Copyright Fact Sheet for Grant Recipients
All funding organizations want their grantees to achieve the maximum possible impact and scale of their projects, and all grantees want to produce the most successful, impactful projects possible using those grant funds. Creative Commons public licenses are the global standard for accomplishing these shared objectives, by establishing the legal terms of reuse and sharing up front in an easy to understand, standardized way.
Grantees committing to the use of Creative Commons licenses and legal tools for content generated with grant funds should be aware of some copyright basics in order to ensure they have the rights they need to license the content generated using grant funds using CC. This Fact Sheet provides a summary of some of those basic considerations as well as general information designed to help grantees understand how to secure the rights they need to license their work under a CC license.
Some Copyright Basics
What is copyright? While different jurisdictions define the exclusive rights associated with copyright protection differently, at its most basic, copyright is a bundle of rights associated with creative works that can be used to stop others from copying, performing, selling, displaying, distributing, or otherwise communicating the work without permission.

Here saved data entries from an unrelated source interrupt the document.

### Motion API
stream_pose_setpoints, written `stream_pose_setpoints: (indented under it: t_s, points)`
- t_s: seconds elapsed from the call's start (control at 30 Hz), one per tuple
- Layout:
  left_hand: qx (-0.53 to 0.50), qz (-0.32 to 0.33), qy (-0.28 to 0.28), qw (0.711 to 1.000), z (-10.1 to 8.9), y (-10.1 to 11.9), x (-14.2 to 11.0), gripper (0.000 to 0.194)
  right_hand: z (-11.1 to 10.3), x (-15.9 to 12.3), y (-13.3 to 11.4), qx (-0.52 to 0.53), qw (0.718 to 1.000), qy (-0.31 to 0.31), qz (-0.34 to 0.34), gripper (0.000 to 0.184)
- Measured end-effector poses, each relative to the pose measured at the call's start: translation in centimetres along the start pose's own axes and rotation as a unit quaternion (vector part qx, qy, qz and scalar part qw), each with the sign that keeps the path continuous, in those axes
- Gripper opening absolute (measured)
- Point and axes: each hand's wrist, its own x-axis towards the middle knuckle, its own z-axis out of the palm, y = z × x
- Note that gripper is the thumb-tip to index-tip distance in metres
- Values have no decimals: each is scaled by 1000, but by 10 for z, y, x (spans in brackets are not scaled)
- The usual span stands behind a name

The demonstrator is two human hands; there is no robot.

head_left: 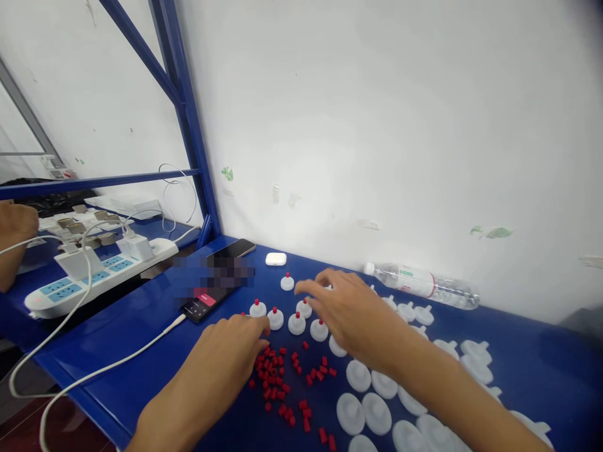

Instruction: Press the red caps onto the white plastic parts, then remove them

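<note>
Okay, on my feed red caps (273, 371) lie scattered just below the curled fingers of the left hand (228, 346); can't tell if they pinch one. Fingers of the right hand (343, 306) are bent over a capped white piece (302, 310); grip or contact unclear. Caps: small, hollow, cylindrical, likely light, stiff, a bit slippery; I'd pinch their sides. White discs (358, 376), right of and below the right fingers: round, smooth, plastic-looking, stubby centres; probably sturdy, rim hold.
</note>
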Motion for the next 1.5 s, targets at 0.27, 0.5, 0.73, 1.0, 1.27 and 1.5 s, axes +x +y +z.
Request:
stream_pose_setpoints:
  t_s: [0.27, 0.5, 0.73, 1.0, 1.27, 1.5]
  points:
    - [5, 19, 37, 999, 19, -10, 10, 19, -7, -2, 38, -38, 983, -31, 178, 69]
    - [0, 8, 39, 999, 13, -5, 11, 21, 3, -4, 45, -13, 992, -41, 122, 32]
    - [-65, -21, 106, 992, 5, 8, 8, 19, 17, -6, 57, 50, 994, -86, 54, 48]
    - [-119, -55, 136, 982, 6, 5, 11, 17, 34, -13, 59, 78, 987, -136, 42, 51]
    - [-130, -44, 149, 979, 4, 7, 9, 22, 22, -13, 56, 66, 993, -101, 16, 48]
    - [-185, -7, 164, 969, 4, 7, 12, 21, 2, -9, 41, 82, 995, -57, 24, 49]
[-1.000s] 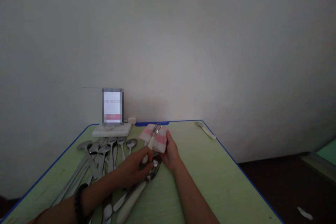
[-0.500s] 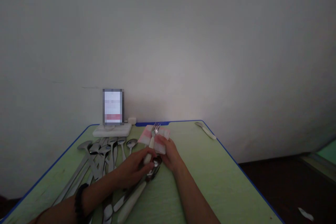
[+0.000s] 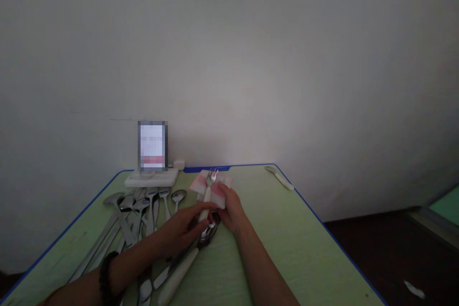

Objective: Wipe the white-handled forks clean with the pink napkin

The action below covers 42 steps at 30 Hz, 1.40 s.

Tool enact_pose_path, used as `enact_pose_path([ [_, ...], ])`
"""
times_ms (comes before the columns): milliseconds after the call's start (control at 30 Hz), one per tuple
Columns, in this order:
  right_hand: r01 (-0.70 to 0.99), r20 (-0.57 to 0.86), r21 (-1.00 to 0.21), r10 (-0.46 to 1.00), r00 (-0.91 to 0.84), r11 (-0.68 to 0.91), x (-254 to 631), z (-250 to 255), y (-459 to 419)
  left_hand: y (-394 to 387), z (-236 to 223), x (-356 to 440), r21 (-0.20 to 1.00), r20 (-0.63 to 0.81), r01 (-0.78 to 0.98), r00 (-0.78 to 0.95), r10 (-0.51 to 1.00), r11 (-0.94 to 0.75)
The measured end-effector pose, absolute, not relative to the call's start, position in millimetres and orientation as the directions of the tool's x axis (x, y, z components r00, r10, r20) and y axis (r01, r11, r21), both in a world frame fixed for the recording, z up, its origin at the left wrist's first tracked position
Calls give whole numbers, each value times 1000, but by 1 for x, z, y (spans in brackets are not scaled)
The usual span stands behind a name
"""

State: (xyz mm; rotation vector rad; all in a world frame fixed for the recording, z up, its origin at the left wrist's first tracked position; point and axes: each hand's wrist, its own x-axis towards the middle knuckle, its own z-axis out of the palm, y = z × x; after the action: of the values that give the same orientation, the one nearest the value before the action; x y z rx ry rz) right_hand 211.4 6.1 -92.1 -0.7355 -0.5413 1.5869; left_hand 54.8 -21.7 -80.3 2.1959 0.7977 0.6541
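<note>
My left hand (image 3: 188, 229) is closed on the pale handle of a fork (image 3: 208, 192), whose metal tines point away from me. Beside it my right hand (image 3: 232, 210) grips a folded pink-and-white cloth (image 3: 201, 180), which lies behind and under the fork head. Below both hands, on the table, rests a spoon with a white handle (image 3: 179, 275), its dark bowl close to my left fingers. Several metal spoons and ladles (image 3: 141, 205) lie in a pile to the left, partly covered by my left forearm.
A device with a blurred screen (image 3: 152, 146) stands on a white base (image 3: 152, 179) at the table's back left, a white plug-like block (image 3: 179, 165) beside it. Another white-handled utensil (image 3: 279, 178) lies at the back right. The green table (image 3: 287, 239) has a blue edge and meets a wall.
Both hands keep their hold on the fork and the cloth, with only slight finger shifts. The whole view has slid a little to the left.
</note>
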Motion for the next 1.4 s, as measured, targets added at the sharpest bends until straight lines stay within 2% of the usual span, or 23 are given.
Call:
enact_pose_path([
  [300,-668,-134,-732,990,-51,-133,210,-92,5,-17,-90,57,695,209,496,554,806,-521],
  [567,-663,-137,-737,990,-43,-131,210,-90,5,-17,-88,58,668,183,522,577,796,-531],
  [733,-657,-136,-743,990,-43,-131,209,-86,3,-21,-86,57,637,284,517,532,798,-572],
  [900,-664,-143,-737,989,-27,-125,209,-86,3,-23,-81,55,632,335,441,586,738,-637],
  [1033,-687,-150,-714,988,-34,-132,210,-89,4,-23,-78,56,644,322,427,600,732,-634],
  [1167,-731,-160,-650,978,-135,-207,213,-87,5,-24,-78,55,663,248,434,641,726,-610],
  [1300,-792,-100,-596,991,-93,-135,217,-81,4,-27,-76,56,682,236,422,645,727,-596],
  [1400,-791,-74,-600,993,-94,-119,219,-77,2,-26,-78,56,693,261,432,596,759,-577],
])
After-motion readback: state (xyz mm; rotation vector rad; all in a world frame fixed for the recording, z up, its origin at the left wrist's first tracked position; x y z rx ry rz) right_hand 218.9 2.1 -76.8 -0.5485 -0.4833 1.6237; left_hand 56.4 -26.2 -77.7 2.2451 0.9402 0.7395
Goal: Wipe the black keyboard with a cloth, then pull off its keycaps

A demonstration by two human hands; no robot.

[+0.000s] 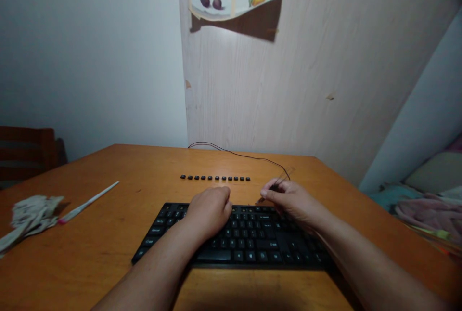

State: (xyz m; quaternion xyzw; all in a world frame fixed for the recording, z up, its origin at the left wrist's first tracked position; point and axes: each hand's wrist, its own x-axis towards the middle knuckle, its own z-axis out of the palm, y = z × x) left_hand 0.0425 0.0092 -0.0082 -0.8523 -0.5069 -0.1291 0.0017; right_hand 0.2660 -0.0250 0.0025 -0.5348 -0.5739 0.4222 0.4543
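Note:
A black keyboard (267,244) lies on the wooden table in front of me. My left hand (211,210) rests over its upper middle keys, fingers curled closed. Whatever those fingers may hold is hidden. Above the right part of the keyboard, my right hand (288,196) pinches a thin tool with a dark middle and fine wires, which looks like a wire keycap puller (285,176). Its lower tip points down toward the top row of keys. Behind the keyboard, several small black keycaps (217,177) stand in a straight row, apart from both hands.
A dark cable (249,156) runs along the back of the table (151,166). At the left lie a crumpled cloth (36,214) and a slim white stick (90,201) with a pink end. A chair (46,147) stands beyond the left edge; fabric (429,214) is piled at right.

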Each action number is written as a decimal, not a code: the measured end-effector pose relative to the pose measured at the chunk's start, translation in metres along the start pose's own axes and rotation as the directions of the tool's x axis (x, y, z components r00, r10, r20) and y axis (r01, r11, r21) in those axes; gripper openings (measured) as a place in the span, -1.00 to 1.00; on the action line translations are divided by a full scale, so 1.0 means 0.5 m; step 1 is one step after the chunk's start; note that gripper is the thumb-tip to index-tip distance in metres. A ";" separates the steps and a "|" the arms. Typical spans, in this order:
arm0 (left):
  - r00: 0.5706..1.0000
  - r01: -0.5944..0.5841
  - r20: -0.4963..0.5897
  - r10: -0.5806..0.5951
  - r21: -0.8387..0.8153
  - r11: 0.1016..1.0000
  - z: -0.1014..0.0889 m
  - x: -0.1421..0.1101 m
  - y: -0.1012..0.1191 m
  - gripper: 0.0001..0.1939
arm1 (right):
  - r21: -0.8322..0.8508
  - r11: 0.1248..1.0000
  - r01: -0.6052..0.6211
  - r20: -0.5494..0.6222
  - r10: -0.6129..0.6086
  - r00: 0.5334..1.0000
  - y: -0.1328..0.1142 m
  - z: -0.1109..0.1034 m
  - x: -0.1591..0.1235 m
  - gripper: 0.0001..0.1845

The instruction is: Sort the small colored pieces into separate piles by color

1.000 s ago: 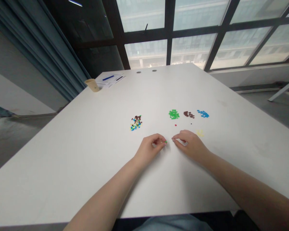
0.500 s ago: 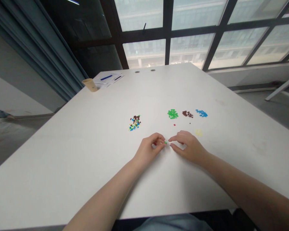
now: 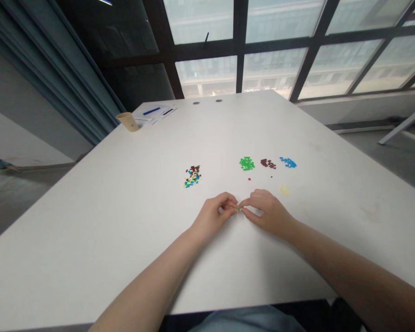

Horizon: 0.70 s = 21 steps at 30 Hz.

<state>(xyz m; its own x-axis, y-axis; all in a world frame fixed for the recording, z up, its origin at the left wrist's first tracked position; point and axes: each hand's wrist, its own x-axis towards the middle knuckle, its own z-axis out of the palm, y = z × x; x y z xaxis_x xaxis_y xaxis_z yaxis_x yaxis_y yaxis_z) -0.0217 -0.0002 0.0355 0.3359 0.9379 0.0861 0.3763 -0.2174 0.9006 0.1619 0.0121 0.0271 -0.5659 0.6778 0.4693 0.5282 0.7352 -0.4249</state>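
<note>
A tiny green piece point(image 3: 239, 208) lies pinched between the closed fingertips of the left hand point(image 3: 215, 217) and right hand point(image 3: 267, 214), equally near both; its long axis is too small to tell.

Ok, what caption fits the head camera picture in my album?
Left hand and right hand meet at a green piece on a white table near a mixed pile.

A white table point(image 3: 90, 221) carries tiny coloured pieces point(image 3: 192, 177): a mixed heap point(image 3: 192, 178) to the left, then a green cluster point(image 3: 246, 163), a dark brown cluster point(image 3: 268, 163) and a blue cluster point(image 3: 288, 162) in a row. A pale yellow patch point(image 3: 284, 190) and a lone red piece point(image 3: 249, 179) lie nearby. Toward the far corner stand a paper cup point(image 3: 127, 121) and papers point(image 3: 155, 113) beneath a blue pen point(image 3: 151, 111).
</note>
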 end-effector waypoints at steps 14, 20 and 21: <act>0.976 0.050 -0.214 0.050 0.437 0.898 -0.055 0.022 -0.055 -0.85 | -0.460 0.803 -0.378 0.029 0.440 0.898 0.127 -0.046 0.083 -0.78; 0.888 0.312 -0.458 0.036 0.658 0.685 -0.136 0.029 -0.094 -0.82 | -0.575 0.674 -0.464 0.018 0.578 0.816 0.194 -0.023 0.114 -0.76; 0.874 0.354 -0.486 0.021 0.665 0.658 -0.146 0.028 -0.098 -0.83 | -0.580 0.665 -0.471 0.015 0.587 0.809 0.197 -0.017 0.116 -0.76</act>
<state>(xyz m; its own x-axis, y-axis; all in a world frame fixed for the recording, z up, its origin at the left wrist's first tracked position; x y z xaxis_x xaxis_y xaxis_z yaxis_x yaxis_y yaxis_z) -0.0982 0.0434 0.0238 -0.1182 0.9461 0.3014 0.9405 0.0093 0.3398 0.1866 0.1237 0.0191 -0.1574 0.9803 0.1190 0.9848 0.1648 -0.0550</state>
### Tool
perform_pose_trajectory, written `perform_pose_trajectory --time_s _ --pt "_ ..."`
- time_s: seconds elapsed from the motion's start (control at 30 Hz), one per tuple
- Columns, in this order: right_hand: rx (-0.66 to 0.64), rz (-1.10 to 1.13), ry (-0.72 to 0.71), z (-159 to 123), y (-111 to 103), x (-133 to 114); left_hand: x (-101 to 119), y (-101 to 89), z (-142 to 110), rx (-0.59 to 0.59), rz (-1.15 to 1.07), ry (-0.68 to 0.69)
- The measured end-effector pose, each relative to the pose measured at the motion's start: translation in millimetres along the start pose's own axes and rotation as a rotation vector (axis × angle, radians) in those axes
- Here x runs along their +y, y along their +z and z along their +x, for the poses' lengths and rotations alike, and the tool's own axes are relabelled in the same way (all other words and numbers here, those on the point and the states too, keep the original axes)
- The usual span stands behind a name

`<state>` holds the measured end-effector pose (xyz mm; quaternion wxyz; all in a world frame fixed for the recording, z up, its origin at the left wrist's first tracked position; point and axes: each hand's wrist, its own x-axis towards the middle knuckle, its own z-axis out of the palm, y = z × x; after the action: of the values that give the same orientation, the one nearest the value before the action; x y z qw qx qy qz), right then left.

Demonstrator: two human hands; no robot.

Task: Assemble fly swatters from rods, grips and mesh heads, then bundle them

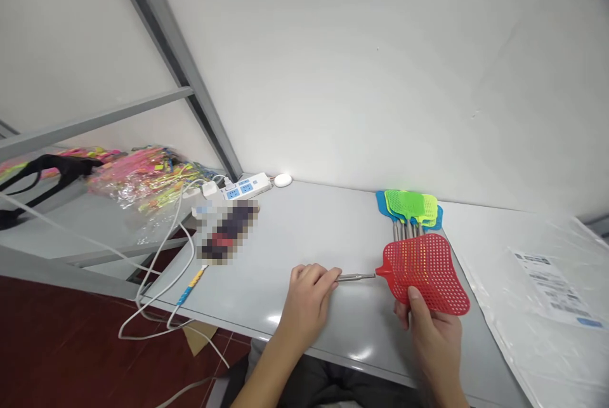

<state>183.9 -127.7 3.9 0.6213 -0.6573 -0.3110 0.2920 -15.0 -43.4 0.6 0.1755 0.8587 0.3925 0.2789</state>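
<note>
My left hand (309, 297) is closed around a thin metal rod (358, 277) that points right, its grooved tip sticking out past my fingers. In my right hand (431, 332) is a red fly swatter head (423, 268), a perforated plastic paddle pinched by its lower edge between thumb and fingers. The paddle's narrow neck faces left, close to the rod's tip; whether the two touch I cannot tell. Behind the red paddle lies a pile of fly swatters (410, 206) with green, yellow and blue heads and metal handles, partly covered by it.
A white power strip (247, 187) with cables and a round white object (282, 180) lie along the wall. A pixelated item (231, 233) rests at the table's left. On the right is a white plastic package (552, 287) with a label. Bags of colourful items (147, 179) fill the left shelf.
</note>
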Motion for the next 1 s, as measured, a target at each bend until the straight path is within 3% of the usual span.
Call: perform_pose_trajectory --time_s 0.2,0.63,1.0 --pt "-0.051 0.068 0.016 3.9 3.5 5.1 -3.6 4.1 1.9 0.005 0.052 -0.03" --pt "-0.096 0.028 0.005 2.8 1.2 -10.9 -3.1 4.5 1.9 0.028 0.104 0.006" --pt "-0.114 0.02 0.02 6.7 -6.3 -1.5 -0.7 3.3 5.1 0.039 0.101 0.019"
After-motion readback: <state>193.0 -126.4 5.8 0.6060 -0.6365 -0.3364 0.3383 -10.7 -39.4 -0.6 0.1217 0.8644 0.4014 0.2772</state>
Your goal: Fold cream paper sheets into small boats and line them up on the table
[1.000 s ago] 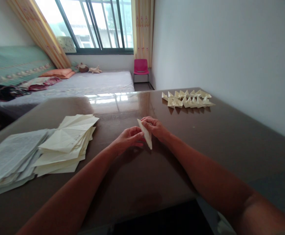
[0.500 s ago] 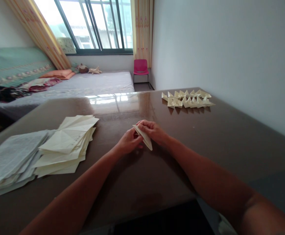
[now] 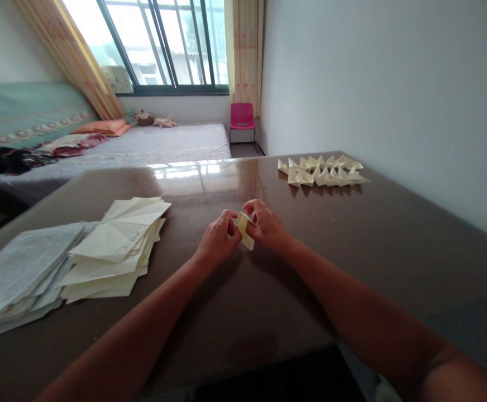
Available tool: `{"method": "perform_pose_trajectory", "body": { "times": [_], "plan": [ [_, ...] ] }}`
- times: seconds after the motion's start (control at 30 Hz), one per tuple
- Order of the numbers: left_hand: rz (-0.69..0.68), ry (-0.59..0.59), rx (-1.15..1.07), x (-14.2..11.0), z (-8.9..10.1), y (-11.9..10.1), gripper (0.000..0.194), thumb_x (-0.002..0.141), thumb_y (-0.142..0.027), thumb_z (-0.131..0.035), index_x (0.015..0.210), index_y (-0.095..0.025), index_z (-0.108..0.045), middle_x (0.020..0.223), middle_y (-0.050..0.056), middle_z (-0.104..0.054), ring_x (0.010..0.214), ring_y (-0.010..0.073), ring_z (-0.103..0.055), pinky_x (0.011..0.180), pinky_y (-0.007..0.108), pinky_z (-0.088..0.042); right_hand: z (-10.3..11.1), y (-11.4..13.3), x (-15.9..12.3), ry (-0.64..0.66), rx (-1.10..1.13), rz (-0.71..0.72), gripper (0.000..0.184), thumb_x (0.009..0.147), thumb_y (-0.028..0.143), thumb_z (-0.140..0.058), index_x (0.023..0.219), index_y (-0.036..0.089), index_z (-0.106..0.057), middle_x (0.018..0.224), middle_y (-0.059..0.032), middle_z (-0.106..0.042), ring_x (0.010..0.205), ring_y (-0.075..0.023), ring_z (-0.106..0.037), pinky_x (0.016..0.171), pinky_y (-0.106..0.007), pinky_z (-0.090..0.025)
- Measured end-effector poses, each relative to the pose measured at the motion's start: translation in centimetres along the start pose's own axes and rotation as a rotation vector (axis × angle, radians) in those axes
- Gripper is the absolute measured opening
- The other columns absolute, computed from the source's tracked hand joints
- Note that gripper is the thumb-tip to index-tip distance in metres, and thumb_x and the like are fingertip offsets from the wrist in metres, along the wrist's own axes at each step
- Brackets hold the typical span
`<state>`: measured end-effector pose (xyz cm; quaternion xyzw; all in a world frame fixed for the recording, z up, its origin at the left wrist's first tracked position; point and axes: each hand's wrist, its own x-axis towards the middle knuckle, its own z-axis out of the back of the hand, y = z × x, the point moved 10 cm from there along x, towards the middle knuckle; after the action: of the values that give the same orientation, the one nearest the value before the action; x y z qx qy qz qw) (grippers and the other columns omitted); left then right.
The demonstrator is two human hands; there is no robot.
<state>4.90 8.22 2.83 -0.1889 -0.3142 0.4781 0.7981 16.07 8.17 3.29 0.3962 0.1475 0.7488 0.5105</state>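
Note:
A small cream piece of folded paper (image 3: 246,237) is held up between my two hands over the middle of the brown table (image 3: 302,279). My left hand (image 3: 221,235) pinches its left edge between thumb and fingers. On the opposite side, my right hand (image 3: 266,223) grips it with the thumb on its near face and the forefinger curled behind the top. Part of the paper is hidden by the fingers. Toward the far right of the table stand several pointed folded paper pieces (image 3: 323,173), set in two rows.
Creased cream sheets (image 3: 113,240) lie in a loose stack on the left, beside a pile of greyish printed paper (image 3: 21,268). Past the table are a bed (image 3: 176,139) and a pink chair (image 3: 242,116). A white wall (image 3: 386,100) runs along the right.
The folded paper has turned from a narrow edge-on shape to show a broader face. Both hands have shifted their grip around it, and the right forefinger has lifted and curled.

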Motion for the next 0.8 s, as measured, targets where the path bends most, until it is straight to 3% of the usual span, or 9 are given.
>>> {"method": "perform_pose_trajectory", "body": {
  "times": [0.17,0.3,0.47,0.63,0.8],
  "plan": [
    [0.028,-0.017,-0.003,0.5,-0.2,0.9,0.017,0.077,-0.022,-0.052,0.094,-0.021,-0.047,0.067,-0.005,-0.050,0.058,0.0119,-0.050,0.057,0.024,-0.038,-0.4,0.5,0.2,0.041,0.019,0.121,0.019,0.075,0.012,-0.051,0.093,0.019,-0.050,0.090,-0.0019,-0.053,0.073,-0.0137,-0.050,0.069,-0.026,-0.040],
    [0.024,-0.003,0.000,0.9,-0.3,2.1,0.016,0.075,-0.019,-0.053,0.090,-0.021,-0.046,0.070,-0.004,-0.050,0.062,0.0126,-0.050,0.060,0.024,-0.039,-0.7,-0.6,0.2,0.081,0.053,0.100,0.022,0.074,0.011,-0.053,0.094,0.020,-0.050,0.090,-0.0010,-0.054,0.073,-0.0126,-0.050,0.067,-0.024,-0.040],
    [-0.100,0.147,0.137,0.2,-1.0,1.4,0.006,0.075,-0.019,-0.051,0.081,-0.022,-0.051,0.084,0.000,-0.056,0.071,0.0144,-0.054,0.065,0.026,-0.040,-1.2,-1.6,-0.1,0.239,0.079,0.118,0.014,0.074,0.009,-0.055,0.084,0.019,-0.056,0.088,0.0001,-0.054,0.071,-0.0101,-0.052,0.064,-0.022,-0.041],
    [-0.174,0.247,0.291,-0.7,-0.7,0.3,0.014,0.077,-0.022,-0.051,0.088,-0.026,-0.060,0.093,0.000,-0.060,0.073,0.0161,-0.056,0.061,0.026,-0.039,-0.9,-1.7,-0.7,0.414,0.047,0.154,0.014,0.075,0.010,-0.060,0.083,0.019,-0.066,0.089,-0.0010,-0.056,0.074,-0.0105,-0.055,0.070,-0.023,-0.043],
    [-0.257,0.345,0.329,-1.2,-0.6,-0.4,0.021,0.082,-0.024,-0.049,0.092,-0.028,-0.067,0.099,0.001,-0.064,0.088,0.0189,-0.058,0.071,0.027,-0.043,-0.6,-1.7,-1.1,0.475,-0.030,0.200,0.022,0.076,0.011,-0.060,0.088,0.023,-0.074,0.098,-0.0031,-0.062,0.084,-0.0144,-0.058,0.079,-0.027,-0.043]
  ]
}}
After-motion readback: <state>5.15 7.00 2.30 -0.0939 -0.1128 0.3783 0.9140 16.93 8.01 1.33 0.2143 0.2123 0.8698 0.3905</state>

What does copyright protect? Copyright protects original works of authorship including literary, dramatic, musical, and artistic works, for example, novels, movies, poetry, songs, choreography, and architecture. Copyright does not protect facts, ideas, systems, or methods of operation, although it may protect the way in which these things are expressed. In nearly every country, copyright protection is automatic – it arises at the time a work is created and reduced to a tangible medium, and exists in nearly all versions of the work.
Who holds copyright? As a general matter, copyright is owned by the author or creator of the work. Only the copyright owner can license or sell the exclusive rights to someone else.
Please note that while these copyright principles are generally applicable around the world, differences in copyright laws exist between countries. You should understand how copyright works and what it protects within your own jurisdiction.
Visit our FAQ for more general information about copyright.
Securing All the Rights Necessary
Once you have agreed to release outputs generated using grant funds under a Creative Commons license or other legal tool, you need to be sure you have all of the rights you need to do so legally.
Copyright: works created by others. If you are not the original creator of all content included in the work, then you should ensure that you own the copyright in any commissioned work (through an express assignment), that the work is already licensed in a way that allows you to use it and license it as you propose, or that you have an agreement with the author stating that the work may be released under the same license you will use (or a compatible license).
- New works or contributions you commission: If you pay someone to create content or produce a work that you plan to use as part of your grant output (such as a photograph, video, or research) and that person is not your employee, you will need to either assume ownership of the work through a written assignment from the creator to you, or you should obtain written permission from the creator to use and release the work under the license you will appy to the final product (or a compatible license). Because laws different country to country, even if the person is your employee you may wish to have a written agreement in place that clearly assigns ownership of the work to you to avoid any doubt.
- Existing works: Using content that someone else has already created is also possible, as long as you have permission to do so. For example, if you wish to use an image you find on Flickr it needs to be licensed under a CC license that allows you to use it in the way you intent. If it is not already licensed that way, you need to ask permission from the creator to use the work first.
Other rights. Beyond copyright, others may have rights that you will need to clear in order to use a work, whether you or someone else is the copyright holder. These are known as third party rights, and may include confidential information, trademarks, and rights of publicity/privacy. If you have obtained material that is confidential in nature from a third party, you should not include it in your grant output without written permission to do so. If you use a third party's trademarks, be sure your use is consistent with any trademark policies the company or person may have established, and ask permission if you are uncertain. For photographs, videos, voice recordings or other media, if a person or a person's likeness is identifiable (including voice), then whether you are the copyright owner or not you should make sure that person has signed a release form that allows you to use the photograph, video or voice recording in your CC-licensed work.
More information about what you should know before licensing: Before Licensing
Third party rights (U.S. law only): Podcasting Legal Guide
Creative Commons does not provide universal copyright assignment forms, work for hire agreements, or model release forms. However, a few sample agreements and other resources exist that may help you to better understands the sorts of agreements you may need to use to fulfill the terms of your commitment to licensing your grant work using CC. Creative Commons does not endorse any of these forms, nor may they be appropriate for your particular situation. Please consult your own lawyer if you have any questions or concerns.
Copyright Assignment Forms:
Work for Hire Agreement Forms: http://www.copylaw.com/forms/Workhire.html [form] http://www.aw-wrdsmth.com/FAQ/work_for_hire.html [form] http://www.creativebusiness.com/pdf_free/CBworkforhire.pdf [form]
Please note that Creative Commons does not provide legal advice, and nothing in this Fact Sheet should be construed as giving legal advice, or creating an attorney-client relationship. The information and forms provided are for informational purposes only, and may not be appropriate for your circumstances or jurisdiction. If you have any questions about your rights and obligations, consult an attorney.